### ACTIVITY
State how many lines in the following entries hold the word "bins". The reply is that number only.

[Entries taken from a collection]
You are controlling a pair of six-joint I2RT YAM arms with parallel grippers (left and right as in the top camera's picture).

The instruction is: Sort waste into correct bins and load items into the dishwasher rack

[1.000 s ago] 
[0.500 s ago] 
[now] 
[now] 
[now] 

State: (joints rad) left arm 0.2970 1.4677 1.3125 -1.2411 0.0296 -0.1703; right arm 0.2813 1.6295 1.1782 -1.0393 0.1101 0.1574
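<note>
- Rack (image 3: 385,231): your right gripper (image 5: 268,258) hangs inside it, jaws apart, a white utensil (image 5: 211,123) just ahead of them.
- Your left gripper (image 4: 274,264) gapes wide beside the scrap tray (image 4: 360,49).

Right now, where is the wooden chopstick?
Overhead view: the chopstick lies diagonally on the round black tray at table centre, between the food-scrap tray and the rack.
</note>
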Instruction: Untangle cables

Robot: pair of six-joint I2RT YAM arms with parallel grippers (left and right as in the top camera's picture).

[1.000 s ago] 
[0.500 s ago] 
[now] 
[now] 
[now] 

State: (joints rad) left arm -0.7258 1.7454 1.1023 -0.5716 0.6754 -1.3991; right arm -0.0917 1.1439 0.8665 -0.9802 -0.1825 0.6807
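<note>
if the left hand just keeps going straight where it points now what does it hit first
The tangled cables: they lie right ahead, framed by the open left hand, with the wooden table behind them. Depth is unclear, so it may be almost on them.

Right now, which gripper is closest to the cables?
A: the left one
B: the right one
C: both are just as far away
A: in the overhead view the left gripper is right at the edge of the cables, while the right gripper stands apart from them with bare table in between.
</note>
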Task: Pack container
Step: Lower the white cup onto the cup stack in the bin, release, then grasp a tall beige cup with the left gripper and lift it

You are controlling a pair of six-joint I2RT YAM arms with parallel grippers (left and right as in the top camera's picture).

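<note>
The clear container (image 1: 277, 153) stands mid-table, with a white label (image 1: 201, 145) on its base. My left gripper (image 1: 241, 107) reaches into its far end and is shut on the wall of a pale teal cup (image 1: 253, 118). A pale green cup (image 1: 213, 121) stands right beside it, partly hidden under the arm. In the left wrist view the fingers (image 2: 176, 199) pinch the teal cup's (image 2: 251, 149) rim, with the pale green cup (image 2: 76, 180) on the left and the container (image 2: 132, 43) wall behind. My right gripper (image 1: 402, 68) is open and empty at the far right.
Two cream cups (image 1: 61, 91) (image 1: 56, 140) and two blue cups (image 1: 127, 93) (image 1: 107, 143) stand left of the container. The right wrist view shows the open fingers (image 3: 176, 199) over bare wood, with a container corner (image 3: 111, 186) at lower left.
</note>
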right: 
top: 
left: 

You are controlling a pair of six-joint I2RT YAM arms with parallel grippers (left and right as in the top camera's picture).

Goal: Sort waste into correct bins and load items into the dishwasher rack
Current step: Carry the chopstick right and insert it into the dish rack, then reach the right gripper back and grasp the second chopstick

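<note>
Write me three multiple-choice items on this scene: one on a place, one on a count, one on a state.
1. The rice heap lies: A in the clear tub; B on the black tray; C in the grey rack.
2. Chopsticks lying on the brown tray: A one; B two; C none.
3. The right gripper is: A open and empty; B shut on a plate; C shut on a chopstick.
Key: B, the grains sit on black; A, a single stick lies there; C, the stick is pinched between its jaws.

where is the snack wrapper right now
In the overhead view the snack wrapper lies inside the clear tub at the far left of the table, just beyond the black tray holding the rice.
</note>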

### WRITTEN ANSWER
2